**Problem requirements**
Print nothing but the lines below starting at the line that holds "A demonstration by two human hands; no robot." and ending at the line that holds "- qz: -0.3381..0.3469", including both, each exactly as written.
Start of Source data
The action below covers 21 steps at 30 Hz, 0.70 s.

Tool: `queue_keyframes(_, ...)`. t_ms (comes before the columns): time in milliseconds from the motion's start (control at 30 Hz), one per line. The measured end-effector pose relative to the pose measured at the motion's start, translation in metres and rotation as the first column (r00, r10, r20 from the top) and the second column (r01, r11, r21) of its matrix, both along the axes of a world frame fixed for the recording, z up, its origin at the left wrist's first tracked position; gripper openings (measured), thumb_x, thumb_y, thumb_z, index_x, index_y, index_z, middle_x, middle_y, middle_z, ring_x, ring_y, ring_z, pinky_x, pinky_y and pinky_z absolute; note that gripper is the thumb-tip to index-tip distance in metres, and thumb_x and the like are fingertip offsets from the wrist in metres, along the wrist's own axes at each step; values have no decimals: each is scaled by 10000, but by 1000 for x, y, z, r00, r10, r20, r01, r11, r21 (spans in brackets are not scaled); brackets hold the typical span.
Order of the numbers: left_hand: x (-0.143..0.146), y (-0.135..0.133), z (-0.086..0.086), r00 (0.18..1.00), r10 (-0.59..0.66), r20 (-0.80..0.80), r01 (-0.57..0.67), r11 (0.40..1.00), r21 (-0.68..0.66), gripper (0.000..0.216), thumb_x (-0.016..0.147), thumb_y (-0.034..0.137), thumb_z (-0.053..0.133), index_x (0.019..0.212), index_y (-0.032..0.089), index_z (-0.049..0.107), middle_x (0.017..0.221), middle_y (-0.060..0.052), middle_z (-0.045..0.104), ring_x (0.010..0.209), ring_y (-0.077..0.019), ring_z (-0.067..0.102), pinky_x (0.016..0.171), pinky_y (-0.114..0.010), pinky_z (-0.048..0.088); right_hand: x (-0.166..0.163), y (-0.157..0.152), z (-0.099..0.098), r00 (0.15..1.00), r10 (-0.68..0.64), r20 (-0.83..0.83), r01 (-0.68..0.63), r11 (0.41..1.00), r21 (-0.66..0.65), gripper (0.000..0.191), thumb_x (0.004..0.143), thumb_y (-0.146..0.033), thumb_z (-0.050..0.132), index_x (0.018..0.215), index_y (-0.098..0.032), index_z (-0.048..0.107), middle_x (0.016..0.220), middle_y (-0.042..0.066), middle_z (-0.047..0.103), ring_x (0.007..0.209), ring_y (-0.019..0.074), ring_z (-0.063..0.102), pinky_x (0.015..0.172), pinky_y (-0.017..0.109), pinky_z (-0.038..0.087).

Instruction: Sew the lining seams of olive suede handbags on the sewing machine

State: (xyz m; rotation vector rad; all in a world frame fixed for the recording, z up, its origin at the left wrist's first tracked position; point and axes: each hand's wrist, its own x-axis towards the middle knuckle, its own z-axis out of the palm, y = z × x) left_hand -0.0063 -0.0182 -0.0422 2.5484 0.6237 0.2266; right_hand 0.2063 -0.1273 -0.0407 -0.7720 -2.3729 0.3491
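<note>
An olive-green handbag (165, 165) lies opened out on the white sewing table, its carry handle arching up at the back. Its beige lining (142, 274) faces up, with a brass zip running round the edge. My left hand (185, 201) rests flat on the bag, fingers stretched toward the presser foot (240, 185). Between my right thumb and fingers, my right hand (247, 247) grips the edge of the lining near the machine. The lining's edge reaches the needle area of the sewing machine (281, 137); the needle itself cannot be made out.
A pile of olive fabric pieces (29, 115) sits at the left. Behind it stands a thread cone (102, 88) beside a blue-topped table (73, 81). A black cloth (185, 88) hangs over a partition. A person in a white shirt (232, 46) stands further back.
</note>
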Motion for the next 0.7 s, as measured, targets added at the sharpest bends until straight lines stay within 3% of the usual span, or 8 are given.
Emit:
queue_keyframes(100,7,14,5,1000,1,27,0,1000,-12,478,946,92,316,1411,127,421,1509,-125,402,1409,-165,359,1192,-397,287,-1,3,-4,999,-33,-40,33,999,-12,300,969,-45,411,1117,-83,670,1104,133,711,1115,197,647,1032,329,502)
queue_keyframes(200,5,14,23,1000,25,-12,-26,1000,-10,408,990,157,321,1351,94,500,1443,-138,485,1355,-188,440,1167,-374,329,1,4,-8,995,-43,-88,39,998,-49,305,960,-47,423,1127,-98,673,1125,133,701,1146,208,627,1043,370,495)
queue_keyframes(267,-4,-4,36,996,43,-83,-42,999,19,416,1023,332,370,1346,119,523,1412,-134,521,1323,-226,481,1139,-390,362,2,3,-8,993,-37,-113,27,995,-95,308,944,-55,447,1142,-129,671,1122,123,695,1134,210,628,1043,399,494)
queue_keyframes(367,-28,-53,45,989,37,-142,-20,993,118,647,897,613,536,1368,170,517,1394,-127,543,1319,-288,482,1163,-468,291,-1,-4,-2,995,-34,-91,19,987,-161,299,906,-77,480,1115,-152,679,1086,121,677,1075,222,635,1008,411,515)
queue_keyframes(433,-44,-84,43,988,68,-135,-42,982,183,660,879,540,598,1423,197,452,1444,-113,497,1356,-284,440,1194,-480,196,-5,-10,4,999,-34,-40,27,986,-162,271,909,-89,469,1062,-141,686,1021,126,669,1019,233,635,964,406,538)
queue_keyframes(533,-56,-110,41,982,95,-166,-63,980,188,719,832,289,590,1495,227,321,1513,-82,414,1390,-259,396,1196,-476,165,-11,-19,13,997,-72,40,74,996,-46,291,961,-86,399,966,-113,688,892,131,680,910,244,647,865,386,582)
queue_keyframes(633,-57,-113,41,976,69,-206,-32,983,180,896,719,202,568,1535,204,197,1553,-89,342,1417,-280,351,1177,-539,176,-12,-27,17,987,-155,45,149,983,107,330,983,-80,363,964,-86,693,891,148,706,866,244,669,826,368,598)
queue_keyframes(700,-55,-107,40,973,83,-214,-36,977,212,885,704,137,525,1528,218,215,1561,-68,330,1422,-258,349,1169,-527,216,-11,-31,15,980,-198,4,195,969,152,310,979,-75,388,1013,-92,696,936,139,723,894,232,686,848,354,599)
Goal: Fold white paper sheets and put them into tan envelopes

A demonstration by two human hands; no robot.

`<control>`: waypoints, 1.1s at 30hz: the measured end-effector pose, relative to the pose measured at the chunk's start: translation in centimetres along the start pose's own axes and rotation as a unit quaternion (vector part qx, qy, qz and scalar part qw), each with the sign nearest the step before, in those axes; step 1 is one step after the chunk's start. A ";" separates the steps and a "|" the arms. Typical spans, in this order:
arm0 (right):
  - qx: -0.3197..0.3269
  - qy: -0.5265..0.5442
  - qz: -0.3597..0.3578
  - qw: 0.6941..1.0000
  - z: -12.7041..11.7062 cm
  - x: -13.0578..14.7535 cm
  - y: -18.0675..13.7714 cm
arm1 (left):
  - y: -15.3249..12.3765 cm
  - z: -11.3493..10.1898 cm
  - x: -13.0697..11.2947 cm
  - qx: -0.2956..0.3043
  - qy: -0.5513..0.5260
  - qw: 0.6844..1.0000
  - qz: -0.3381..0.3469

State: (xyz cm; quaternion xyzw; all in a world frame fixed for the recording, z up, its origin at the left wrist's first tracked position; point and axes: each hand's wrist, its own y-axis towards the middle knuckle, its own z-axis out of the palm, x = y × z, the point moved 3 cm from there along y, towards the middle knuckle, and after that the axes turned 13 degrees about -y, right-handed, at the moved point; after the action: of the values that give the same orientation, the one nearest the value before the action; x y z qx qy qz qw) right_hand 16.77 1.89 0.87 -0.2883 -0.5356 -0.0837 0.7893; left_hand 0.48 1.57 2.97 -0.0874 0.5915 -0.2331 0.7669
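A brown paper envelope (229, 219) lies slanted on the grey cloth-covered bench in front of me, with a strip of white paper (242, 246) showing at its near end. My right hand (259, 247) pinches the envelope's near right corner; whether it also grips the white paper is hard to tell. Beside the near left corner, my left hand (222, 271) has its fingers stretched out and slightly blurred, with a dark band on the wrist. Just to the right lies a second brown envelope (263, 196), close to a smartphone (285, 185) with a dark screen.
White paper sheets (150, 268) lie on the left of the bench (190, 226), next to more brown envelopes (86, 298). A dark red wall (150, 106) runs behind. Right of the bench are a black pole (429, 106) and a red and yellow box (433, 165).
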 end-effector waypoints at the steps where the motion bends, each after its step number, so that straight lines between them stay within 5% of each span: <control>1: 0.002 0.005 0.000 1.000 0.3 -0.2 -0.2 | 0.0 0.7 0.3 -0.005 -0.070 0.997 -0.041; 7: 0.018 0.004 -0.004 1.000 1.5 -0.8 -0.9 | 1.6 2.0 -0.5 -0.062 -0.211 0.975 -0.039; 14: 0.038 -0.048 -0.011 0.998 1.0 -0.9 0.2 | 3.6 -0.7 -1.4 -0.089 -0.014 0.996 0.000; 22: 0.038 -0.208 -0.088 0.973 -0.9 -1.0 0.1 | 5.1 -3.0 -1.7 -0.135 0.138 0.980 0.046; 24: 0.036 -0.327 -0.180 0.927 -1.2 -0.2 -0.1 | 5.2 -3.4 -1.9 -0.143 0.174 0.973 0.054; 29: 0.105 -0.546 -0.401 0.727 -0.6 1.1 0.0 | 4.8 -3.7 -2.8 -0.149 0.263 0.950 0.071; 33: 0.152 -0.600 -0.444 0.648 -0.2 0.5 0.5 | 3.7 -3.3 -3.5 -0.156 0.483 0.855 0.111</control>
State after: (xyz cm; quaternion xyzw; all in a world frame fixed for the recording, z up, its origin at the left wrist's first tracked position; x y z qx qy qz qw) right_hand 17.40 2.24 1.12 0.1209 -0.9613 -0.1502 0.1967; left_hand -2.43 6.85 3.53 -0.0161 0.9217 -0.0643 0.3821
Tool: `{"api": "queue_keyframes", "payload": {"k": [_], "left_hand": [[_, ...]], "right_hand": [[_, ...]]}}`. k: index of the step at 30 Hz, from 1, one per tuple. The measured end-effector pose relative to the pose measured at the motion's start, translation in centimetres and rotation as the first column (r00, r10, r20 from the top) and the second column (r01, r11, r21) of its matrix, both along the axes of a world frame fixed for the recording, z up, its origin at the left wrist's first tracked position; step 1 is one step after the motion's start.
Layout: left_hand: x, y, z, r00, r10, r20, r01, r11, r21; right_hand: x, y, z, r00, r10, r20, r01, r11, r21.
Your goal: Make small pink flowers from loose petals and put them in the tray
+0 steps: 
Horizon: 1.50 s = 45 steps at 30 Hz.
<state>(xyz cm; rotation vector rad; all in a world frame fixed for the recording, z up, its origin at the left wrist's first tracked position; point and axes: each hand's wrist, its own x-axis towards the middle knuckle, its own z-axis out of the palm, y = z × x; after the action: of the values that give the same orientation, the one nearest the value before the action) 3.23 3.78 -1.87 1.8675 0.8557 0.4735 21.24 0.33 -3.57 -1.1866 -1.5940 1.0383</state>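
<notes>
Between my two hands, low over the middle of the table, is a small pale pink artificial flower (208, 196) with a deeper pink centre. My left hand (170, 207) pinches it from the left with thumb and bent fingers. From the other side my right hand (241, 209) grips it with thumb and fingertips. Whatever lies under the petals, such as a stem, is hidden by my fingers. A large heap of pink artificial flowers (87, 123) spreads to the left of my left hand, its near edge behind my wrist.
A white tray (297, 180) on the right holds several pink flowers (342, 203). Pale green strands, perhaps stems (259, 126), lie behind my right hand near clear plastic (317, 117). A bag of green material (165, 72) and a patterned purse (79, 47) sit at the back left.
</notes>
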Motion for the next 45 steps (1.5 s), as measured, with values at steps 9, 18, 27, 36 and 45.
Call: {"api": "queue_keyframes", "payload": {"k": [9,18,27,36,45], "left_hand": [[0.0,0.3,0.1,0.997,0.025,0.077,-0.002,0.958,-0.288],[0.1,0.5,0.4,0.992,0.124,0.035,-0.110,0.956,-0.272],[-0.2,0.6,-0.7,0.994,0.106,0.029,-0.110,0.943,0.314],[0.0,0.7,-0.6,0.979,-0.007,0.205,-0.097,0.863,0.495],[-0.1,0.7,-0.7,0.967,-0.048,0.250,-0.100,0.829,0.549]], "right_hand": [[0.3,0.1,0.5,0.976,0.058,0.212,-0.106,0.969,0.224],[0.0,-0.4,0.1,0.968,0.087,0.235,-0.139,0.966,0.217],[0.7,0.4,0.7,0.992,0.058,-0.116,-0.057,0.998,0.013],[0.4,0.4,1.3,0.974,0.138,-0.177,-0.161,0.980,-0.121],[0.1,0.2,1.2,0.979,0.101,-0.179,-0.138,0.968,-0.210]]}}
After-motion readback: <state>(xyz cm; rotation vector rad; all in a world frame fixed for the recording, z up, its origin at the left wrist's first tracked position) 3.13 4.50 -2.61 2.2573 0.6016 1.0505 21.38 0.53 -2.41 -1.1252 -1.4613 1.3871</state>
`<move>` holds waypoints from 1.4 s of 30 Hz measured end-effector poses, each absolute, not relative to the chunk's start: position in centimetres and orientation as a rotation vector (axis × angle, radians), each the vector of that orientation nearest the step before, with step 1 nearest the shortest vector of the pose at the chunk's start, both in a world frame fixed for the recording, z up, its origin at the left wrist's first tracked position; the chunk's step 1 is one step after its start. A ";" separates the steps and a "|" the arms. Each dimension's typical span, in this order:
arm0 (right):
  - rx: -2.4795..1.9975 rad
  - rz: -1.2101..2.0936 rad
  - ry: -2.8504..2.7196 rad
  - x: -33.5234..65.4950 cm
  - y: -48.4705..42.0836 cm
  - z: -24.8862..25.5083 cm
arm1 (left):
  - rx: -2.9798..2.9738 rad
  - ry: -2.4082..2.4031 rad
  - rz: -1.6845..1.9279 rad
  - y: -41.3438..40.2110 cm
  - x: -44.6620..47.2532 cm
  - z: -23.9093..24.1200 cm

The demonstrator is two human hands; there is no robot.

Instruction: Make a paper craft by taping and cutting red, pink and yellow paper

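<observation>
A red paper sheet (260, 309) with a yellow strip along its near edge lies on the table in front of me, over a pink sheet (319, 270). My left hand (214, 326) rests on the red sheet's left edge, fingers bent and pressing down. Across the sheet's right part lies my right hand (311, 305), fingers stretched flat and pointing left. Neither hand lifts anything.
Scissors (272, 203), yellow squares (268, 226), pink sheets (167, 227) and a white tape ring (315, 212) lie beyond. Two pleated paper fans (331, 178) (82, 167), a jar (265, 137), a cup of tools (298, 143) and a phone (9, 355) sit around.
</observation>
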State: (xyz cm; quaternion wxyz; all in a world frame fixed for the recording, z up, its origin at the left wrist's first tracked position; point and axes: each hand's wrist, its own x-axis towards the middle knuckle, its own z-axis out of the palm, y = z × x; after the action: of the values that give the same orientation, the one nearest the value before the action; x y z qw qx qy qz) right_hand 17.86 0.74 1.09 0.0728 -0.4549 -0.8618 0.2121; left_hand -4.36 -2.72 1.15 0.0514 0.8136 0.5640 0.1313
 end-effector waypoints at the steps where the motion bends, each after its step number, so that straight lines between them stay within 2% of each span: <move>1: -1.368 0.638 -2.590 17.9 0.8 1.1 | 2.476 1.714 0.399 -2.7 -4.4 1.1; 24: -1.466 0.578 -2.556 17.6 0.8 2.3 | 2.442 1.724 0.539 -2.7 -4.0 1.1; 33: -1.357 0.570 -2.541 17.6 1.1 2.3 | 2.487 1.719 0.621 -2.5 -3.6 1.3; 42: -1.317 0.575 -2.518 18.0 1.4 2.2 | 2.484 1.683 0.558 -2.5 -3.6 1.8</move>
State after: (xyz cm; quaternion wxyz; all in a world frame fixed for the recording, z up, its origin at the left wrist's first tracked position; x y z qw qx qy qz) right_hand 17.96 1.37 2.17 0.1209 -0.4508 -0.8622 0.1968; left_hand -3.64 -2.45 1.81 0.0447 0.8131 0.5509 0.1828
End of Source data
**Expected output**
A demonstration by two human hands; no robot.

`<control>`: waypoints, 1.1s at 30hz: the measured end-effector pose, relative to the pose measured at the chunk's start: translation in centimetres along the start pose's own axes and rotation as a unit quaternion (vector part qx, qy, qz and scalar part qw), each with the sign nearest the step before, in those axes; step 1 is one step after the chunk's start. A ";" separates the steps and a "|" the arms. Typical spans, in this order:
arm0 (right):
  - qx: -0.3197..0.3269
  - qy: -0.5265..0.5442
  - qz: -0.3597..0.3578
  - qw: 0.6941..1.0000
  - z: -12.7041..11.7062 cm
  - x: -13.0578..14.7535 cm
  - y: -18.0675..13.7714 cm
arm1 (left):
  - y: -15.3249..12.3765 cm
  - z: -11.3493..10.1898 cm
  - x: -13.0697..11.2947 cm
  - qx: -0.2956..0.3043
  - qy: -0.5513..0.5260
  - qw: 0.6844..1.0000
  - qz: -0.3381..0.3469

No additional output is required.